Avant de demander des efforts aux Français, Sébastien Lecornu veut montrer l’exemple. Le nouveau locataire de Matignon a annoncé dans un entretien à la presse régionale, vendredi 12 septembre, vouloir « mettre fin aux derniers privilèges qui sont encore accordés “à vie” à certains anciens membres du gouvernement ». Un projet déjà esquissé par ses prédécesseurs Michel Barnier – qui voulait un « train de vie de l’Etat (…) plus sobre, plus simple » – et François Bayrou – qui entendait débusquer les « situations d’avantages indus, excessifs ». Une proposition de loi en ce sens avait même été déposée par le député centriste Charles de Courson en avril, mais n’a toujours pas été examinée. Quels sont ces privilèges ? Lesquels sont réellement « à vie » ?

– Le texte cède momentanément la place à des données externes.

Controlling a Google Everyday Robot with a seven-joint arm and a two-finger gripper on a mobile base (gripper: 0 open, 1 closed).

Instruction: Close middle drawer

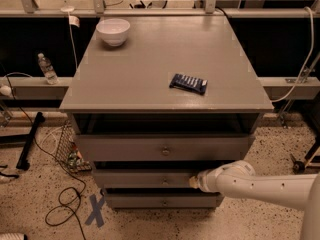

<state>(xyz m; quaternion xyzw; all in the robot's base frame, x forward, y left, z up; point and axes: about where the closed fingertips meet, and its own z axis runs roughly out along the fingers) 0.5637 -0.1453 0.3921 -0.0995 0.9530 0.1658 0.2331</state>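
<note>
A grey-painted wooden cabinet (150, 69) with three drawers is seen from above and in front, standing on a speckled floor. The middle drawer (140, 179), a wide grey wooden drawer with a narrow flat front and a tiny round knob (165, 181) at its centre, is found second from the top, and a dark gap above its front suggests that it is pulled partly out. Its long axis is laid left to right across the view, so the closing push is judged to run straight back into the cabinet, away from the camera. The gripper (193, 182), at the end of a white, rounded robot arm (260, 186) that is brought in from the lower right, is placed at the drawer front, just right of the knob and seemingly touching the wood. The drawer therefore lies directly ahead of the gripper, with most of its width to the left. Whether the gripper is wide or narrow cannot be told, since its tip is merged with the pale end of the arm. The drawer's inside is hidden in shadow under the taller-fronted top drawer (125, 148), and the lowest drawer (150, 201) is partly covered by the arm. A white ceramic bowl (113, 31) and a dark blue snack packet (188, 83) are set on the cabinet top.
</note>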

Moins d’avantages pour les premiers ministres depuis 2019

A la fin de leur mandat, les premiers ministres conservent leur indemnité pour trois mois, à condition qu’ils n’aient pas d’activité rémunérée et qu’ils soient en règle auprès de la Haute Autorité pour la transparence de la vie publique (HATVP) – à laquelle ils doivent soumettre des déclarations de patrimoine et d’intérêts. Ils ne touchent, en revanche, par la suite aucune pension de retraite spécifique.